Your task ▸ Only an exact, complete copy of the listing will serve as the answer.

Supplied material ▸

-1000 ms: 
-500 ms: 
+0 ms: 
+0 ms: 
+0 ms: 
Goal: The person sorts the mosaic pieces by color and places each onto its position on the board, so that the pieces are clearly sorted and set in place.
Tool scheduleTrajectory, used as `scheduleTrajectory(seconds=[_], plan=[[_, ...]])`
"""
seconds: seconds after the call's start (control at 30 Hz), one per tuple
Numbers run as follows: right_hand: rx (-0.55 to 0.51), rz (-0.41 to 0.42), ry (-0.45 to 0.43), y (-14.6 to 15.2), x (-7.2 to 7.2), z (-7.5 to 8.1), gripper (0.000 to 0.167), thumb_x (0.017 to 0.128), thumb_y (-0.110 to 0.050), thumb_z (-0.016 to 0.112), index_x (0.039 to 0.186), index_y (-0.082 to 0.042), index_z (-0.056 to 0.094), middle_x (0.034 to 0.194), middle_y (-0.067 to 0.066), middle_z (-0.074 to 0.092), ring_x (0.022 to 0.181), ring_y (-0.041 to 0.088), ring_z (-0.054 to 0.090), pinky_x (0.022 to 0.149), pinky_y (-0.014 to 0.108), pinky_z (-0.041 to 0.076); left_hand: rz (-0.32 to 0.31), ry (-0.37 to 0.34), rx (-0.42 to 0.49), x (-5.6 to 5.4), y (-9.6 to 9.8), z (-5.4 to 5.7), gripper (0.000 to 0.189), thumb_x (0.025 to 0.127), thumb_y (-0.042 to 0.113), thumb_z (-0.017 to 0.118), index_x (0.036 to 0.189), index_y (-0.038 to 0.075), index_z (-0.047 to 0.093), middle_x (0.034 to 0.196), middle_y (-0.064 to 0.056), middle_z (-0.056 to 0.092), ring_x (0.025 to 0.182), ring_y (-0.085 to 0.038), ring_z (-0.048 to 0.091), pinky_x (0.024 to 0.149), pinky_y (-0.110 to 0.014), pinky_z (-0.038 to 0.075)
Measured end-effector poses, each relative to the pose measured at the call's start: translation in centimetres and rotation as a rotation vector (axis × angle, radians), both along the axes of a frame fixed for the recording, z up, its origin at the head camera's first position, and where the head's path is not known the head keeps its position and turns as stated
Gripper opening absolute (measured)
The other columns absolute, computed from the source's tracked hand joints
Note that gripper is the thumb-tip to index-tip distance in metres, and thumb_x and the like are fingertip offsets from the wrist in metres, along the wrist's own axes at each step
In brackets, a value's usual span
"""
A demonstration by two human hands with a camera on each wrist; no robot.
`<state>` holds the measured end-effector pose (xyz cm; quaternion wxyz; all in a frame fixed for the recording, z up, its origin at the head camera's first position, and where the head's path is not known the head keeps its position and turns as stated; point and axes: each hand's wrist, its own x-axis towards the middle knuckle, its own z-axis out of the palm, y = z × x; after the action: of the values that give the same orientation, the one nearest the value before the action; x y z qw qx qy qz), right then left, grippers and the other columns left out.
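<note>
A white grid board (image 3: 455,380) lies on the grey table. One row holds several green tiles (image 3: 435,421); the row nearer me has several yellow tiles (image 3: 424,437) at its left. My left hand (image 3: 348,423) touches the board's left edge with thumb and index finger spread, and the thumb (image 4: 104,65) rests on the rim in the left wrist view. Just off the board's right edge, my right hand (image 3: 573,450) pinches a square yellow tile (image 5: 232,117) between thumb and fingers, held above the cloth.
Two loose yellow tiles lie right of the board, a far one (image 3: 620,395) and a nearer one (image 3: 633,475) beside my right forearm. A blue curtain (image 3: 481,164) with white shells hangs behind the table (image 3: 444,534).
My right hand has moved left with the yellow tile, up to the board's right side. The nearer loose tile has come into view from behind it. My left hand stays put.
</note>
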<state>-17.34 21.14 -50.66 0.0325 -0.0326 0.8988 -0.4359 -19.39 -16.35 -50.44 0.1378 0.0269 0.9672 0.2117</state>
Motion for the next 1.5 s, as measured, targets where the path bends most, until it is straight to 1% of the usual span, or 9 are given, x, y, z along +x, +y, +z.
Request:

Reply to the exercise ▸
-1000 ms: 
-500 ms: 
+0 ms: 
+0 ms: 
+0 ms: 
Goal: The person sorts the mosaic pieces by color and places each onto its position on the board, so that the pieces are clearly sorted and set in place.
Tool scheduleTrajectory, used as `scheduleTrajectory(seconds=[_], plan=[[_, ...]])`
"""
seconds: seconds after the call's start (control at 30 Hz), one per tuple
Numbers run as follows: right_hand: rx (-0.55 to 0.51), rz (-0.41 to 0.42), ry (-0.45 to 0.43), y (-14.6 to 15.2), x (-7.2 to 7.2), z (-7.5 to 8.1), gripper (0.000 to 0.167), thumb_x (0.017 to 0.128), thumb_y (-0.110 to 0.050), thumb_z (-0.016 to 0.112), index_x (0.039 to 0.186), index_y (-0.082 to 0.042), index_z (-0.056 to 0.094), middle_x (0.034 to 0.194), middle_y (-0.067 to 0.066), middle_z (-0.074 to 0.092), ring_x (0.022 to 0.181), ring_y (-0.041 to 0.088), ring_z (-0.054 to 0.090), pinky_x (0.022 to 0.149), pinky_y (-0.014 to 0.108), pinky_z (-0.041 to 0.076); left_hand: rz (-0.32 to 0.31), ry (-0.37 to 0.34), rx (-0.42 to 0.49), x (-5.6 to 5.4), y (-9.6 to 9.8), z (-5.4 to 5.7), gripper (0.000 to 0.189), thumb_x (0.025 to 0.127), thumb_y (-0.042 to 0.113), thumb_z (-0.017 to 0.118), index_x (0.036 to 0.189), index_y (-0.038 to 0.075), index_z (-0.047 to 0.093), middle_x (0.034 to 0.196), middle_y (-0.064 to 0.056), middle_z (-0.056 to 0.092), ring_x (0.025 to 0.182), ring_y (-0.085 to 0.038), ring_z (-0.048 to 0.091), pinky_x (0.024 to 0.149), pinky_y (-0.110 to 0.014), pinky_z (-0.038 to 0.075)
Measured end-effector poses, each relative to the pose measured at the call's start: translation in centimetres and rotation as a rotation vector (axis × angle, radians), both along the axes of a frame fixed for the recording, z up, its origin at the head camera's first position, and where the head's path is not known the head keeps its position and turns as stated
Gripper opening absolute (measured)
The other columns absolute, computed from the source's tracked hand joints
Note that gripper is the thumb-tip to index-tip distance in metres, and thumb_x and the like are fingertip offsets from the wrist in metres, along the wrist's own axes at each step
In brackets, a value's usual span
"""
A demonstration by two human hands with a camera on each wrist; no robot.
`<state>` holds the measured end-effector pose (xyz cm; quaternion wxyz; all in a frame fixed for the recording, z up, its origin at the head camera's first position, and where the head's path is not known the head keeps its position and turns as stated; point and axes: each hand's wrist, its own x-axis towards the middle knuckle, its own z-axis out of the palm, y = z × x; after the action: of the values that give the same orientation, the one nearest the value before the action; x y z qw qx qy qz), right then left, grippers and the other columns left out.
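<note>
A white grid board (image 3: 455,380) lies on the grey table. One row holds several green tiles (image 3: 435,421); the row nearer me has several yellow tiles (image 3: 424,437) at its left. My left hand (image 3: 348,423) touches the board's left edge with thumb and index finger spread, and the thumb (image 4: 104,65) rests on the rim in the left wrist view. Just off the board's right edge, my right hand (image 3: 573,450) pinches a square yellow tile (image 5: 232,117) between thumb and fingers, held above the cloth.
Two loose yellow tiles lie right of the board, a far one (image 3: 620,395) and a nearer one (image 3: 633,475) beside my right forearm. A blue curtain (image 3: 481,164) with white shells hangs behind the table (image 3: 444,534).
My right hand has moved left with the yellow tile, up to the board's right side. The nearer loose tile has come into view from behind it. My left hand stays put.
</note>
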<state>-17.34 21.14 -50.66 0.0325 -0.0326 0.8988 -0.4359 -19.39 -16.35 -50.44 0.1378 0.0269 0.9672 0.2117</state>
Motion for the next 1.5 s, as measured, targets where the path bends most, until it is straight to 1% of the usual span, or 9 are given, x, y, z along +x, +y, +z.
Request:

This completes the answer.